By Jack Abrahmson
Lamoille Union High School does not have a school wide policy to deal with cellphone usage, but teachers don’t seem to have strong views on tech in the classroom. As such, Lamoille Union teachers have been attempting to find the best way to prepare their students for their future endeavours that will inevitably include cellphones and similar technologies.
Lamoille Union Principal Schaffer wants to avoid a school wide ban on cell phones. Instead he’s been refining base protocols which any teacher can employ in the classroom.
The main idea behind these protocols is that teachers will create rules based on each community in every separate class, Schaffer said
There tends to be two major camps in the way that teachers deal with cell phone use in their classroom. One going for a student directive ideology and the other going for a more strict one. Specifically, neither camp really supports cellphone as distractions, just have different ways of dealing with student misbehavior.
The more student directive look focuses on preparing students for the eventual end goal of working under a job, whether that be military, an employer, or a university.

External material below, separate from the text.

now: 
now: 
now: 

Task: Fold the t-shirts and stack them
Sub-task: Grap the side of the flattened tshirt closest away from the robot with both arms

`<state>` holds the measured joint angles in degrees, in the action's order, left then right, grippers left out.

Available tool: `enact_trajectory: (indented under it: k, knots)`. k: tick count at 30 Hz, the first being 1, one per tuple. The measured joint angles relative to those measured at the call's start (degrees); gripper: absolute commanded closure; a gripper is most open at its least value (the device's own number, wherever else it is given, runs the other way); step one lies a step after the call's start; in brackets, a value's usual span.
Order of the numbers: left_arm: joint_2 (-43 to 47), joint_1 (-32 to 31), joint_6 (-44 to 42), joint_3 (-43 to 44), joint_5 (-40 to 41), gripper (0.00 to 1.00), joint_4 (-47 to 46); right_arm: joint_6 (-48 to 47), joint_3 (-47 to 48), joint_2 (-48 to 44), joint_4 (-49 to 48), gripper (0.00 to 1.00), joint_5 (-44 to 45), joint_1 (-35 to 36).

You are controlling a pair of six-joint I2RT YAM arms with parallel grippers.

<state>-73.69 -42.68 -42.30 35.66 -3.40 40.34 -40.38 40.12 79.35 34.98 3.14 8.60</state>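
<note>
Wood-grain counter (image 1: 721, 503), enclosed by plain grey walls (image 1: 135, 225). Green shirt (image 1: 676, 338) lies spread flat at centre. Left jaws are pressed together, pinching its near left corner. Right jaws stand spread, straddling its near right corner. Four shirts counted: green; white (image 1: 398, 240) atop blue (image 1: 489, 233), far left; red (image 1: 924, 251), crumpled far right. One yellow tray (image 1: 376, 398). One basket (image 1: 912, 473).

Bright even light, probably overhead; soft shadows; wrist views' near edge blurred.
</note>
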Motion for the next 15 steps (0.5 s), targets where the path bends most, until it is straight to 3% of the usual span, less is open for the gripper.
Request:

LUHS teacher Nick Allen referred to the fact that cellphones can have uses in the classroom. Allen gave this example in his class, kids could use Instagram to do a project, or something that would be easier to accomplish on a phone.
Allen was against high level punishment for improper use of the technology because it doesn’t work for some kids, saying, “I understand that there is an addiction, and you have to treat it as such…You can’t just say, 9-5 put that phone away… Those kids go home and are on their phones all night, it’s not that easy”. The main trend you see with this is that cell phone use can be useful in a classroom setting, when used correctly, and that is what they hope to teach.
For other teachers, there are stricter rules, such as phones being placed in backpacks and similar locations during class. LUHS teacher Sara Reed for instance, believed that when cellphones are in backpacks, students are less likely to be distracted.
Reed believes that there is a time and place for cellphones, and that is not in the middle of class, “The feedback they (GMTCC) were getting from employers, was Lamoille County, the number one reason they were firing workers, is because they don’t know when to put it (phone) away, they don’t know when to focus. So why not start that in my classroom.”
Both strategies have shown to work so far in our classrooms. Students don’t seem to have had any major issues putting away phones during classes.
Phones in Lamoille Union aren’t banned, and it doesn’t seem that the school wants to move in that direction. It is important however to have tools to use around the subject, as Schaffer said, “it’s our responsibility to prepare students for their future, we need to have dialogue on how to get them there.”